#### [Task]
Copy the lines below as they are; omit the images they contain.
=-=-=
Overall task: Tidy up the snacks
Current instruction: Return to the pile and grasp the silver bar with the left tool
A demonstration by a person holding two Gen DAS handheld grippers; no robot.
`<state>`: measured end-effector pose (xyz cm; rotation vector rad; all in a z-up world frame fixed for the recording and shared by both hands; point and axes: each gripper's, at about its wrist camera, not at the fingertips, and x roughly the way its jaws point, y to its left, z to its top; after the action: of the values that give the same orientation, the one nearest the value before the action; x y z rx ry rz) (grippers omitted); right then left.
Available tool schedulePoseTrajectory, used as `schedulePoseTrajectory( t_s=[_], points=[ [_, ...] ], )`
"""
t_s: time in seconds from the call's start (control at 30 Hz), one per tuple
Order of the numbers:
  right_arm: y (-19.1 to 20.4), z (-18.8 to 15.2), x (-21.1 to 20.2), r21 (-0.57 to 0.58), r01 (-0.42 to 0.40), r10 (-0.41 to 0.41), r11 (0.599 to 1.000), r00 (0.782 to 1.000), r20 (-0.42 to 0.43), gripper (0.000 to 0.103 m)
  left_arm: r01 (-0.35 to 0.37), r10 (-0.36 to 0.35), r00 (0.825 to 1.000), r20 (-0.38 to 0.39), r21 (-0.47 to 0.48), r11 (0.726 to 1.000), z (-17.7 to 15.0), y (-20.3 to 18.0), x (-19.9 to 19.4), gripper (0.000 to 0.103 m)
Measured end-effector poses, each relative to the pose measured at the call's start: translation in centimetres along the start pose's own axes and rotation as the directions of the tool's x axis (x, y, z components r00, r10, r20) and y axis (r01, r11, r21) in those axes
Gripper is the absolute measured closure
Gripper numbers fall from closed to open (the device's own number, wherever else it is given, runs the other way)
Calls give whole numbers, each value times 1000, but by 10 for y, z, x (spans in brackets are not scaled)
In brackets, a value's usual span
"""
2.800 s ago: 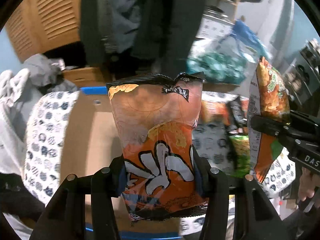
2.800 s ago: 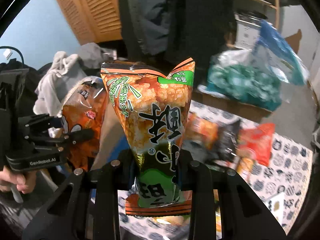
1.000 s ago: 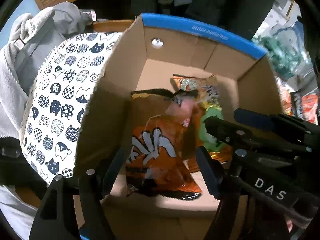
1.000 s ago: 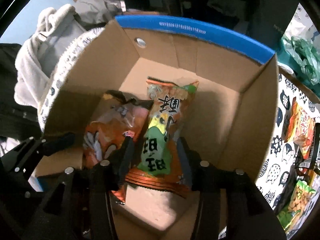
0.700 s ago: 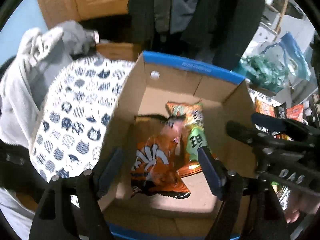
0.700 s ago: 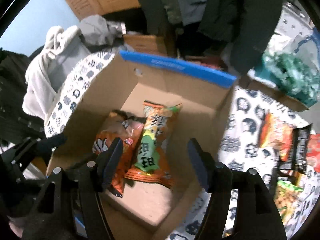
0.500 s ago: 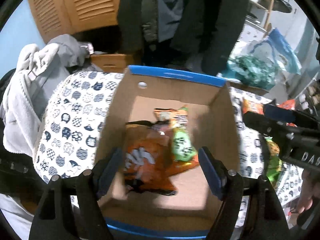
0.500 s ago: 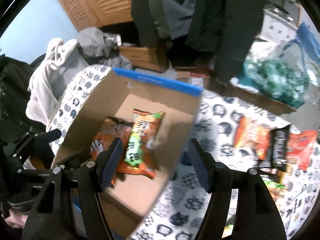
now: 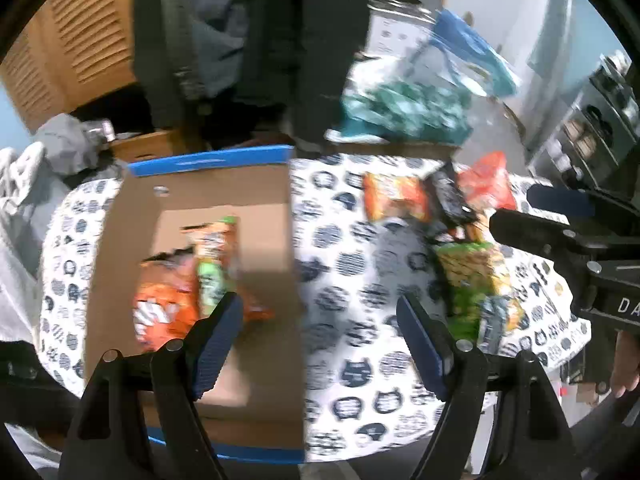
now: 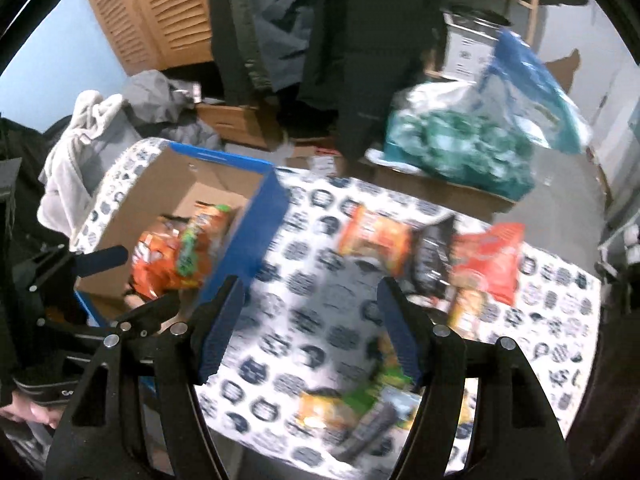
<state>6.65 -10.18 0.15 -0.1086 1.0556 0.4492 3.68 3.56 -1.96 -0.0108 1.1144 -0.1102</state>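
A cardboard box with a blue rim [image 9: 208, 188] [image 10: 224, 200] stands on the left of the cat-print table. Inside it lie an orange snack bag [image 9: 164, 304] [image 10: 160, 256] and a green-and-orange bag [image 9: 212, 256] [image 10: 192, 248], side by side. My left gripper [image 9: 316, 312] is open and empty, above the box's right wall. My right gripper [image 10: 310, 292] is open and empty over bare tablecloth to the right of the box. On the table's right side lie an orange packet [image 10: 376, 240], a black packet [image 10: 434, 260], a red packet [image 10: 488, 256] and a green packet [image 9: 468, 280].
The cat-print tablecloth [image 9: 340, 240] shows between box and loose snacks. Behind the table hang dark coats [image 10: 320, 40]; a teal plastic bag [image 10: 460, 140] sits on a carton at back right. Grey clothes [image 10: 92, 128] are piled at left. More packets [image 10: 352, 400] lie near the table's front edge.
Both grippers let go of their bags inside the box, opened wide, rose out of it and swung to the right over the table. Both bags stay in the box.
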Motion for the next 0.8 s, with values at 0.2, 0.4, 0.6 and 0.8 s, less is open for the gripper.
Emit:
schedulePoseTrajectory(
  t_s=[0.2, 0.4, 0.6, 0.8],
  points=[
    [-48, -29, -11, 40, 61, -60, 997, 998, -22, 33, 56, -53, 997, -59, 65, 996, -12, -63, 20, 23],
    [-94, -60, -11, 118, 90, -85, 989, 995, -44, 33, 103, -92, 987, -132, 78, 992, -30, -107, 44, 23],
    [-135, -89, -4, 200, 116, -106, 973, 992, -61, 33, 126, -115, 977, -180, 51, 991, -49, -135, 68, 23],
    [-165, -111, 6, 264, 135, -115, 955, 989, -90, 33, 130, -122, 968, -221, 22, 991, -65, -150, 92, 23]
  ],
)
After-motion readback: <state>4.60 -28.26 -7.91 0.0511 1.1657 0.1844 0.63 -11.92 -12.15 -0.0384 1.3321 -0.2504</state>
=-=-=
#### [Completed exercise]
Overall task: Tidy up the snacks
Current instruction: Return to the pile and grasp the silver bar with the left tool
A demonstration by a person holding two Gen DAS handheld grippers; no robot.
`<state>`: measured end-effector pose (xyz cm; rotation vector rad; all in a z-up world frame fixed for the recording and shared by both hands; point and axes: each gripper's, at about its wrist camera, not at the fingertips, and x roughly the way its jaws point, y to its left, z to its top; after the action: of the values that give the same orientation, the one nearest the value before the action; x y z rx ry rz) (grippers omitted); right then left.
Available tool schedulePoseTrajectory, used as `schedulePoseTrajectory( t_s=[_], points=[ [_, ...] ], )`
"""
t_s: time in seconds from the call's start (control at 30 Hz), one per tuple
Order of the numbers:
  right_arm: y (-19.1 to 20.4), z (-18.8 to 15.2), x (-21.1 to 20.2), r21 (-0.57 to 0.58), r01 (-0.42 to 0.40), r10 (-0.41 to 0.41), r11 (0.599 to 1.000), r00 (0.782 to 1.000), r20 (-0.42 to 0.43), gripper (0.000 to 0.103 m)
  left_arm: r01 (-0.35 to 0.37), r10 (-0.36 to 0.35), r00 (0.825 to 1.000), r20 (-0.38 to 0.39), r21 (-0.47 to 0.48), r11 (0.726 to 1.000), z (-17.7 to 15.0), y (-20.3 to 18.0), x (-19.9 to 19.4), gripper (0.000 to 0.103 m)
Measured end-effector poses, each relative to the pose measured at the call's start: translation in centimetres along the start pose's own axes and rotation as the directions of the tool's x axis (x, y, z components r00, r10, r20) and y axis (r01, r11, r21) in those axes
Gripper is the absolute measured closure
Gripper numbers fall from closed to open (the device's own number, wherever else it is given, runs the other way)
Calls give whole numbers, each value times 1000, but by 10 for y, z, x (spans in brackets are not scaled)
In brackets, a value's usual span
"""
2.800 s ago: 
2.800 s ago: 
1.000 s ago: 
1.000 s ago: 
0.700 s ago: 
0.700 s ago: 
0.500 s ago: 
0.500 s ago: 
now: 
now: 
<state>6.65 -10.18 0.15 -0.1086 1.0556 0.4492 3.68 3.56 -1.96 -0.0108 1.1144 -0.1102</state>
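A cardboard box with a blue rim [image 9: 208, 188] [image 10: 224, 200] stands on the left of the cat-print table. Inside it lie an orange snack bag [image 9: 164, 304] [image 10: 160, 256] and a green-and-orange bag [image 9: 212, 256] [image 10: 192, 248], side by side. My left gripper [image 9: 316, 312] is open and empty, above the box's right wall. My right gripper [image 10: 310, 292] is open and empty over bare tablecloth to the right of the box. On the table's right side lie an orange packet [image 10: 376, 240], a black packet [image 10: 434, 260], a red packet [image 10: 488, 256] and a green packet [image 9: 468, 280].
The cat-print tablecloth [image 9: 340, 240] shows between box and loose snacks. Behind the table hang dark coats [image 10: 320, 40]; a teal plastic bag [image 10: 460, 140] sits on a carton at back right. Grey clothes [image 10: 92, 128] are piled at left. More packets [image 10: 352, 400] lie near the table's front edge.
Both grippers let go of their bags inside the box, opened wide, rose out of it and swung to the right over the table. Both bags stay in the box.
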Motion for the next 0.8 s, with values at 0.2, 0.4, 0.6 and 0.8 s, less is open for the gripper.
Emit:
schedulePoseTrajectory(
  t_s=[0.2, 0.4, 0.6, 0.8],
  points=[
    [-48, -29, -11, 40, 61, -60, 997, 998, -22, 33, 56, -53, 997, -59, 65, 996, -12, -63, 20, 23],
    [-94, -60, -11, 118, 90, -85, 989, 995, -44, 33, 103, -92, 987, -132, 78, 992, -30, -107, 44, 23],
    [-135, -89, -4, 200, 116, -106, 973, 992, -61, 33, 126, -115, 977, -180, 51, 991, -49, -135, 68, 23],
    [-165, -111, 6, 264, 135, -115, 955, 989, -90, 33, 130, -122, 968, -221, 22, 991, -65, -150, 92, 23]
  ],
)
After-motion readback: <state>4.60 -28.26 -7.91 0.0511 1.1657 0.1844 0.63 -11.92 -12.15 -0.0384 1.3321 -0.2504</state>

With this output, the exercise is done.